Яндекс

Sunday, April 2, 2017

Resident Evil 2

Resident Evil 2 for Nintendo 64 is hard to emulate game. While the game uses standard ucode (or slight modification of standard one), it uses few non-standard tricks, which are hard to reproduce on PC hardware. I spent lots of time on this game when I worked on Glide64 plugin. Abilities of 3dfx graphics card allowed me to obtain pretty good result: the game was fully playable on Voodoo4/5 with some minor glitches. Later necessary functionality was added to glide wrapper, so you can run the game on any modern PC card.

What makes the game hard to emulate? As you know, the game consists of static 2D backgrounds with 3D models moving over. Background size may vary from place to place: someplace it is 436x384, someplace 448x328 and so on. Frame buffer size corresponds to background size. Video interface stretches image to TV resolution 640x480.

The first problem, which hardware plugin faces in this game is the way how background loaded to frame buffer. To optimize background load and rendering on N64 hardware, background loaded as image with width 512. That is 448x328 image is loaded as 512x287. The game allocates color buffer with width 512 and renders background with BgCopy command into it. In fact BgCopy works as memcpy to copy background content from one address in RDRAM to another. When buffer copy completed, the game allocates buffer with the same origin, but with width 448. Now buffer has correct proportions, and 3D models can be rendered over.

Why it is a problem for hardware graphics plugin? The plugin executes BgCopy command, which loads 512x287 image. It is no problem to create 512x287 texture and render it to frame buffer. The result will look like this:


If the background rendered right to frame buffer, that result can't be fixed. If frame buffer object is used for rendering, you may try to change size of buffer texture the same way as N64 changes size of color buffer. I did not find a way to change size of existing texture without loosing its content with OpenGL. glTexImage2D can change the size/format for existing texture object, but it removes all previous pixel data. Of course, it is possible to copy texture data to conventional memory, resize texture and write the data back, but it will be slow. If you know better method, please share.

There is fast solution of the problem: a hack. Value of video interface register VI_WIDTH is the same as actual width of background image. Thus, we can recalculate background image dimensions and load it properly:


I used that hack in Glide64 and I still don't know better solution. Unfortunately, it works only for HLE, because BgCopy is high-level command. For LLE we still need somehow resize buffer texture.

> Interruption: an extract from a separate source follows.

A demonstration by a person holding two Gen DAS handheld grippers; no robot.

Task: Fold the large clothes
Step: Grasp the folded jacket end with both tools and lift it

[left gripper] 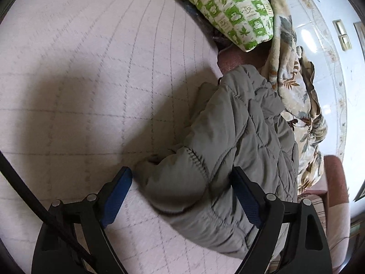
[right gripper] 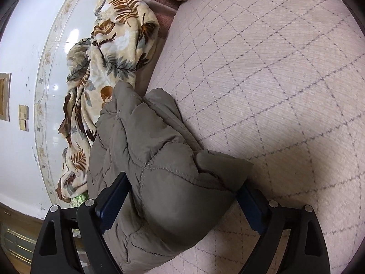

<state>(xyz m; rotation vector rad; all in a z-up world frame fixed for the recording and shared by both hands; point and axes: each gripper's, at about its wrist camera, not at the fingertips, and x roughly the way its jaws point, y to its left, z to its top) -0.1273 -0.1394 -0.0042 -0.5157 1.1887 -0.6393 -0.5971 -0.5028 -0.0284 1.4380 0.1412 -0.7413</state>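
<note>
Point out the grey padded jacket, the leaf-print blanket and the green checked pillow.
grey padded jacket (left gripper: 239,137): left wrist view, on a quilted panel near its middle.
leaf-print blanket (right gripper: 118,45): right wrist view, on its pale upper fold.
green checked pillow (left gripper: 228,6): left wrist view, on its patterned face.
</note>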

The next problem is depth compare. I already described the problem here and here, so I cite myself:
"Few games use scenes consisting of 3D models moving over 2D background. Some of objects on the background can be visually "closer" to user than 3D model, that is part of the 3D model is "behind" that object and that part must not be drawn. For fully 3D scene problem "object behind other object" is usually solved by depth buffer. 2D background has no depth, and depth buffer by itself can't help. Zelda OOT solves that problem by rendering auxiliary 3D scene with plain shaded polygonal objects, corresponding to the objects on the background. Thus, the scene gets correct depth buffer. Then the background covers this scene and 3D models rendered over the background are cut by depth buffer when the models are behind the original polygonal objects.
In Resident Evil 2 all screens are 3D models over 2D backgrounds. But the game does not render auxiliary 3D geometry to make depth buffer. Instead, the game ROM contains pre-rendered depth buffer data for each background. That depth buffer data is copied into RDRAM and each frame it is rendered as 16bit texture into a color buffer which then is used as the depth buffer. To emulate it on PC hardware the depth buffer data must be converted into format of PC depth buffer and copied into PC card depth buffer."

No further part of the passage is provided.